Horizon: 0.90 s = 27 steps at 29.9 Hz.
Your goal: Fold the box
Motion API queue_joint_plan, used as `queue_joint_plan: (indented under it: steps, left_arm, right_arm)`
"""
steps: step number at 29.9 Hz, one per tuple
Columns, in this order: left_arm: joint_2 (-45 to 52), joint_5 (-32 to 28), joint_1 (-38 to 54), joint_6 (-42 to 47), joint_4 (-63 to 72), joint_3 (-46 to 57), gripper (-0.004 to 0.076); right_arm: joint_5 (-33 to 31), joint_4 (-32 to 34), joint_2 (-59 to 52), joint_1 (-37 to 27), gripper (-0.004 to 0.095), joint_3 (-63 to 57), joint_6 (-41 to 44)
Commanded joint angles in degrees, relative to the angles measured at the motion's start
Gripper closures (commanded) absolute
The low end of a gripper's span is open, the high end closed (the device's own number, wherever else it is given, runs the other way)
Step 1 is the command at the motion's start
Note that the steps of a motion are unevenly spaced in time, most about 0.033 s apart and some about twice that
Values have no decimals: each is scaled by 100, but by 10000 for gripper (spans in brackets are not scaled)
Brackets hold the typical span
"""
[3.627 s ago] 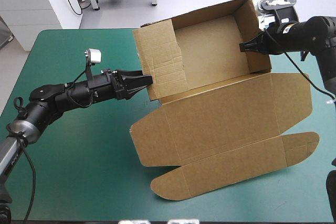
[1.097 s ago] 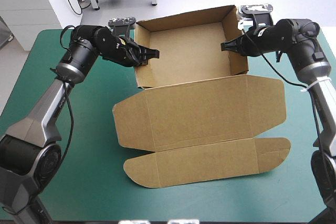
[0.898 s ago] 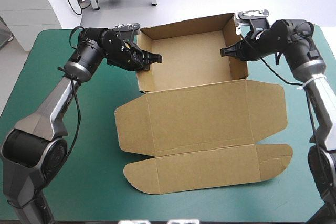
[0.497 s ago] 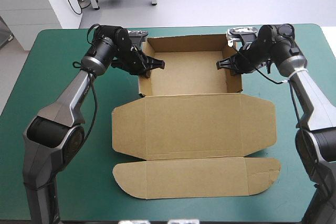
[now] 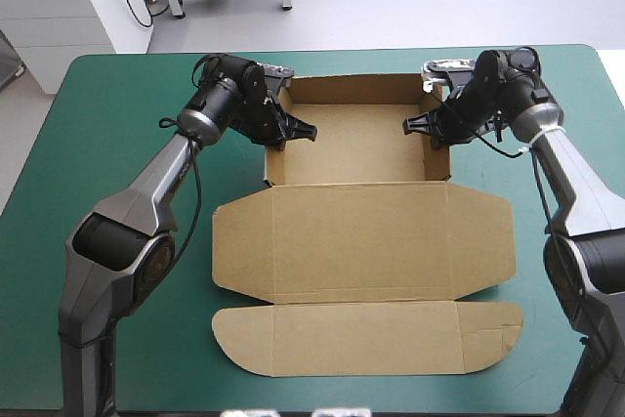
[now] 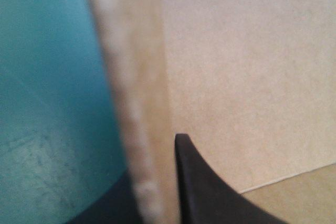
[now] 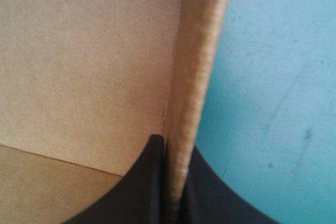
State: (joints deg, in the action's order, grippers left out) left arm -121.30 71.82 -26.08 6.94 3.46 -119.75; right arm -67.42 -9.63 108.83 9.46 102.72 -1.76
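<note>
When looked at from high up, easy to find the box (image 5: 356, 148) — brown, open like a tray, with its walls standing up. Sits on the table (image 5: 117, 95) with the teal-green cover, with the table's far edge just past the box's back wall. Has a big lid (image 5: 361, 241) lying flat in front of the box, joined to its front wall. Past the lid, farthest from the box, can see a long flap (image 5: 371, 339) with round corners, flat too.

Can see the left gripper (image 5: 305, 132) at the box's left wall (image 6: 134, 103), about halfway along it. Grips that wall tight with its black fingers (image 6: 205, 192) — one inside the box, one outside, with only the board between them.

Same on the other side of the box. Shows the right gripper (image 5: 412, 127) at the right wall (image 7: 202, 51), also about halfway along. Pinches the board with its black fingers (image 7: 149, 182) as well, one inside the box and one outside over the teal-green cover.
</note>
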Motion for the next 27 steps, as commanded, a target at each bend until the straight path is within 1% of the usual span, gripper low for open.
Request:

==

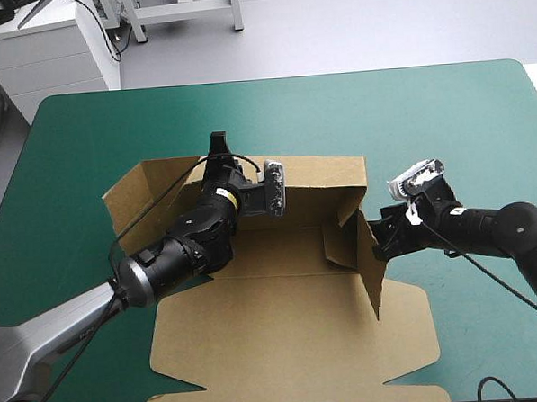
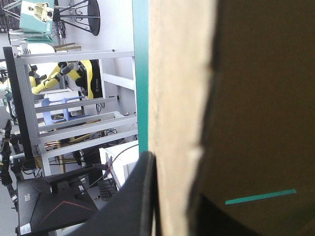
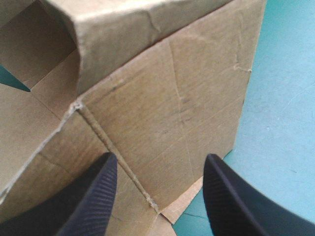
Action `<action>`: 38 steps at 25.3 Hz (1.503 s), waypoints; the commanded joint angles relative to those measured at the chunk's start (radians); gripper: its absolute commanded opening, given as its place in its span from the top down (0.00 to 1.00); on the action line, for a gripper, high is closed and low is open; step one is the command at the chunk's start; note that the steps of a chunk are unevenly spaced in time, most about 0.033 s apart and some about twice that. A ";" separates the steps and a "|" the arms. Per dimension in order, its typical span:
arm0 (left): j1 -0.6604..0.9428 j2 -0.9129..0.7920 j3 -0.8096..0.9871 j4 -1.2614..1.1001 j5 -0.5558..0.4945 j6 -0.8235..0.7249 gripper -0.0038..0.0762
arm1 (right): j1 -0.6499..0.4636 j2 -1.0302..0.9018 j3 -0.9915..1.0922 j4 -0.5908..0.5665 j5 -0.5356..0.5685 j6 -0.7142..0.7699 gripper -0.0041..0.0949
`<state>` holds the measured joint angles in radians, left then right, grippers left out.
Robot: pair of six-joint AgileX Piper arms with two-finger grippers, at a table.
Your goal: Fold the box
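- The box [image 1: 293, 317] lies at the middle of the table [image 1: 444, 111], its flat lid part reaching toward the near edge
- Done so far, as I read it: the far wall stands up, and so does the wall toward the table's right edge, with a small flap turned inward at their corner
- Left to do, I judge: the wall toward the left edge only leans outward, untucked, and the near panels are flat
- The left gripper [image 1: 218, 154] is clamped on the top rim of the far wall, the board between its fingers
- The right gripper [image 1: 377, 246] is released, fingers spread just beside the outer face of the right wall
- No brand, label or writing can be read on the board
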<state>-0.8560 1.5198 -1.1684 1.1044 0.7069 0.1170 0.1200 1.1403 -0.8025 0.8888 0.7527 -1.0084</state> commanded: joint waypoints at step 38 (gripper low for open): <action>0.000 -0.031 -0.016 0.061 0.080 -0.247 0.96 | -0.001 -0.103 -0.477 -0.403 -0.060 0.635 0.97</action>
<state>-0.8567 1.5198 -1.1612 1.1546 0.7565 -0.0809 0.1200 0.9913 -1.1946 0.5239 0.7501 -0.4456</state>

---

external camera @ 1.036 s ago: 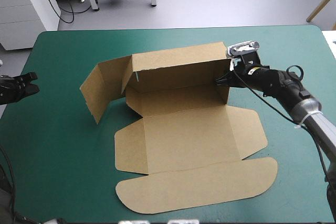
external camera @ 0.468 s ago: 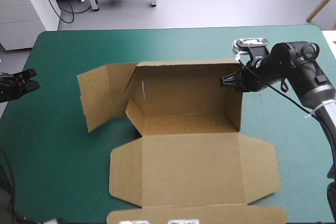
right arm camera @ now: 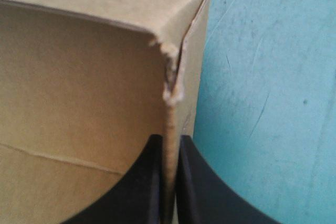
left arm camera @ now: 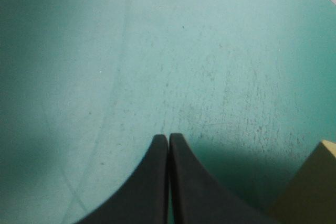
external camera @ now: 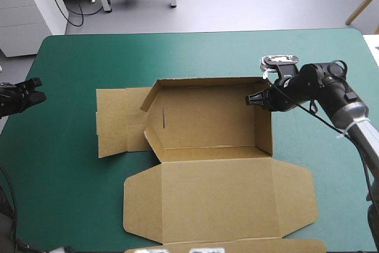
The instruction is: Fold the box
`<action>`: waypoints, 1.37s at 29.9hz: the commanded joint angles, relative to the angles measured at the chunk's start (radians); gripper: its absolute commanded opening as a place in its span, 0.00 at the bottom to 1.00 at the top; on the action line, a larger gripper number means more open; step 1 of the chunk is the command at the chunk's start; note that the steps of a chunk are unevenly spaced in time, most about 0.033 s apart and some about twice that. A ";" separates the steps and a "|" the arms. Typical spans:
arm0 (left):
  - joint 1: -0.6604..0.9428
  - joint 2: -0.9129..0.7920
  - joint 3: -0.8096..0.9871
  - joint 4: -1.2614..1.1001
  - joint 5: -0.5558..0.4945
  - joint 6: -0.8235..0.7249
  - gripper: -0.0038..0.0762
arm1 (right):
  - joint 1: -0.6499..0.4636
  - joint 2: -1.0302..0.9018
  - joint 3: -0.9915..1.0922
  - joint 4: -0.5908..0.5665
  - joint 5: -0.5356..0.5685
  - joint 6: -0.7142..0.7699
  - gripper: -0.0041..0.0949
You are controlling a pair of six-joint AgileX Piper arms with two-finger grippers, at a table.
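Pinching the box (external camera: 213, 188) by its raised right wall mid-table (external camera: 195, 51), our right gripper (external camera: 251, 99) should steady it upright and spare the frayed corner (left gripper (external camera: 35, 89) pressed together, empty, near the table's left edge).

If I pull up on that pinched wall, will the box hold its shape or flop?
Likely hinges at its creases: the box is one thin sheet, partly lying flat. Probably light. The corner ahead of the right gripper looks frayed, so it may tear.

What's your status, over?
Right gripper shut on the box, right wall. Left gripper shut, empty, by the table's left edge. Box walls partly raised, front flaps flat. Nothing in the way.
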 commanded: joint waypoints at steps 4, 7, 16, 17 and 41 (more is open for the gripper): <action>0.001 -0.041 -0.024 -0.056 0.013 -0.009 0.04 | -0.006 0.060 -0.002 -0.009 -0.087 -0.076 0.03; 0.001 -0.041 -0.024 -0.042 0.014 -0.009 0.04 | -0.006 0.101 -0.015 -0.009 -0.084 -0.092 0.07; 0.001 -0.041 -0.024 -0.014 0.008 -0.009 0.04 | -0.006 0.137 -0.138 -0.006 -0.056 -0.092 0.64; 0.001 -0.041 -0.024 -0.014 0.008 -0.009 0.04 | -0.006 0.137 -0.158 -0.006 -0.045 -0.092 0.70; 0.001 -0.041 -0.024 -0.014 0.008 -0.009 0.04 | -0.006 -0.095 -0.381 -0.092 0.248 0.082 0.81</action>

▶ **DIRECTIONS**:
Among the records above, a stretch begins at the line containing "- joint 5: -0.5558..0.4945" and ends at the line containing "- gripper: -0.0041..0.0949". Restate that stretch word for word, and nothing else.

▶ **EXERCISE OUTPUT**:
  - joint 5: -0.5558..0.4945
  - joint 6: -0.8235..0.7249
  - gripper: -0.0038..0.0762
arm1 (right):
  - joint 1: -0.6499..0.4636
  - joint 2: -1.0302..0.9018
  - joint 3: -0.9915..1.0922
  - joint 4: -0.5908..0.5665
  - joint 5: -0.5356..0.5685
  - joint 6: -0.7142..0.7699
  - gripper: -0.0041..0.0949

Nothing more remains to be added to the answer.